* Task directions *
The lines to repeat are those below from the one containing "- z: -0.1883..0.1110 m" down to the one containing "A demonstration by", both included; reproduce them exactly and nothing else.
START Material provided
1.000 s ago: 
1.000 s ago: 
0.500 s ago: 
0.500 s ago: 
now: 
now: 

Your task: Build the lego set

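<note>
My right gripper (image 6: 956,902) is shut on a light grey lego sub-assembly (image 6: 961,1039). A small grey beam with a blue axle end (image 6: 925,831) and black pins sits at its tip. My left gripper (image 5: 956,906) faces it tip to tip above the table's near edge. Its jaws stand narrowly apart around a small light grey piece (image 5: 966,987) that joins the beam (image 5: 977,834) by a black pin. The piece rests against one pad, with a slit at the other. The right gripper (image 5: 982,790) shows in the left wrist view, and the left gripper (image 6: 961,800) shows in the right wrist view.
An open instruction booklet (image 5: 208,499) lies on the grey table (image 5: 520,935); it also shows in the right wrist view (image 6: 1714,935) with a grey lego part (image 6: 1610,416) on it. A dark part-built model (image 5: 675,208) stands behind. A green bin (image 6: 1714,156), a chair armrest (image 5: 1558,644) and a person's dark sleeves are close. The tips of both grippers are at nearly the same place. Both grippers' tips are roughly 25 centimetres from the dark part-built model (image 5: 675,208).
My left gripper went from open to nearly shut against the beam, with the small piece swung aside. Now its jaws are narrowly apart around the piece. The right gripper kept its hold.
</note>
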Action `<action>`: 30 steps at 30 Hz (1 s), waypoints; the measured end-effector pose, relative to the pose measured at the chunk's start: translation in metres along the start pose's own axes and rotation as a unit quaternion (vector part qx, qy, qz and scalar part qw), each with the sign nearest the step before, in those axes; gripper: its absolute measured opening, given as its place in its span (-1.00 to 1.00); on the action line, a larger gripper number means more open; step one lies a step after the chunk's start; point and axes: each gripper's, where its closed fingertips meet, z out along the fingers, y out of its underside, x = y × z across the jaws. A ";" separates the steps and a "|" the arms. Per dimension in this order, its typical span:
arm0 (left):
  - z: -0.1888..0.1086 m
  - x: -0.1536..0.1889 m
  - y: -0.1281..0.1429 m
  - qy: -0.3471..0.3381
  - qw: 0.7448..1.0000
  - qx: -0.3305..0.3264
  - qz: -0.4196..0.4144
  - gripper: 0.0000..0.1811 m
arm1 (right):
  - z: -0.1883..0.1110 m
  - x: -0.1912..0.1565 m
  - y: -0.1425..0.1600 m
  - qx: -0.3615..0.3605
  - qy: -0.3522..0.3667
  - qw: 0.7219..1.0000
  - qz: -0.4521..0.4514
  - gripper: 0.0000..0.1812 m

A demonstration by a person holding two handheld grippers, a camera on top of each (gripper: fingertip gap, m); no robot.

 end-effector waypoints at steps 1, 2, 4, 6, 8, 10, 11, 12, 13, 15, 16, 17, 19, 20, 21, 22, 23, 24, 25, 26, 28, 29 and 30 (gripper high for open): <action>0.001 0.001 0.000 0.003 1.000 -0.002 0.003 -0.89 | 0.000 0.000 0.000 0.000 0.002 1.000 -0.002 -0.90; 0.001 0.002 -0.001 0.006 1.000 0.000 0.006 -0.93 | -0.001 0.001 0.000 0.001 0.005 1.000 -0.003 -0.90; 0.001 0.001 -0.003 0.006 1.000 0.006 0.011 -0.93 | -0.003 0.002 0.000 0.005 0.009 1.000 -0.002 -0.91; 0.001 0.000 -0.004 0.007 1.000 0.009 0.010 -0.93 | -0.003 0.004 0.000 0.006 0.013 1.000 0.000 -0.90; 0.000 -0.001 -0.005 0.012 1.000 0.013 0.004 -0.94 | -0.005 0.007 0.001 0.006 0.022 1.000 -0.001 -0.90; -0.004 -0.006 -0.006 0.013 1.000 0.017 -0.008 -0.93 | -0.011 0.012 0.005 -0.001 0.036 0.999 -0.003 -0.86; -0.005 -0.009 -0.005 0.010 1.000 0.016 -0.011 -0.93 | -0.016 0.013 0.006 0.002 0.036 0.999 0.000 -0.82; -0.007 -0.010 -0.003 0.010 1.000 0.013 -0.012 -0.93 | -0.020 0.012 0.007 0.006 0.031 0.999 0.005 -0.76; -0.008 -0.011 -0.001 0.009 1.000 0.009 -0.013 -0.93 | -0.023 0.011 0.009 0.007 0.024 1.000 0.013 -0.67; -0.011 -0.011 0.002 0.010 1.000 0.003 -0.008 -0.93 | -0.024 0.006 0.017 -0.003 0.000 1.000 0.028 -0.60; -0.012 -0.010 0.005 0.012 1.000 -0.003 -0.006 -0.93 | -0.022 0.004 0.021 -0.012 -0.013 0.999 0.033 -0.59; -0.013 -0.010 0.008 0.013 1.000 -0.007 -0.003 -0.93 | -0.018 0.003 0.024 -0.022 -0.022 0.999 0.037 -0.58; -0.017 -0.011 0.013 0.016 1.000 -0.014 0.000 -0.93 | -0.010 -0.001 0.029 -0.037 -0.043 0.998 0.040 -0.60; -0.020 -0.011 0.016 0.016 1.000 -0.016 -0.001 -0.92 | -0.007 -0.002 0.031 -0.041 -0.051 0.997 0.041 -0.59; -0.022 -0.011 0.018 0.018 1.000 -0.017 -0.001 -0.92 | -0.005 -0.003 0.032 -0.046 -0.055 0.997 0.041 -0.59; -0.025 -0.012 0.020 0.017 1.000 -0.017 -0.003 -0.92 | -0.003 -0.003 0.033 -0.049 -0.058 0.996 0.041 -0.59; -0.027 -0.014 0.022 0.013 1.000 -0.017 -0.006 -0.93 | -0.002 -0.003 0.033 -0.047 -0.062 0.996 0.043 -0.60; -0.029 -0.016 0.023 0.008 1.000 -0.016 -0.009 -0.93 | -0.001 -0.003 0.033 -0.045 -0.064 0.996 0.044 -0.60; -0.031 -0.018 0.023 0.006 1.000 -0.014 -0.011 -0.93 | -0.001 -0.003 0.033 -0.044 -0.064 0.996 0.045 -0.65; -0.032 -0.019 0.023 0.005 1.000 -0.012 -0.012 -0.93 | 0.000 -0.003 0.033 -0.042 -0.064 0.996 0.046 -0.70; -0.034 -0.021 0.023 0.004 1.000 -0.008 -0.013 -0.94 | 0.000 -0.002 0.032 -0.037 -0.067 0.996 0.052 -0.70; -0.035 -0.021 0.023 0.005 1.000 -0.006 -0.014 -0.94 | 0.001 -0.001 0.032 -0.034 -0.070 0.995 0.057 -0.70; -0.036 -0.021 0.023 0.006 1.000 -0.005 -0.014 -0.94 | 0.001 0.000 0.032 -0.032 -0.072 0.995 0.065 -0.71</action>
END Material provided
* Answer below *
  - z: -0.1883..0.1110 m
  - x: -0.1912..0.1565 m
  - y: -0.1425..0.1600 m
  - qx: -0.3615..0.3605
  - qy: -0.3522..0.3667
  - qw: 0.7219..1.0000
  - qz: -0.4521..0.4514
  - gripper: 0.0000..0.1812 m

A demonstration by a person holding two handheld grippers, a camera on top of each (gripper: fingertip gap, m); no robot.

The output above is the complete answer.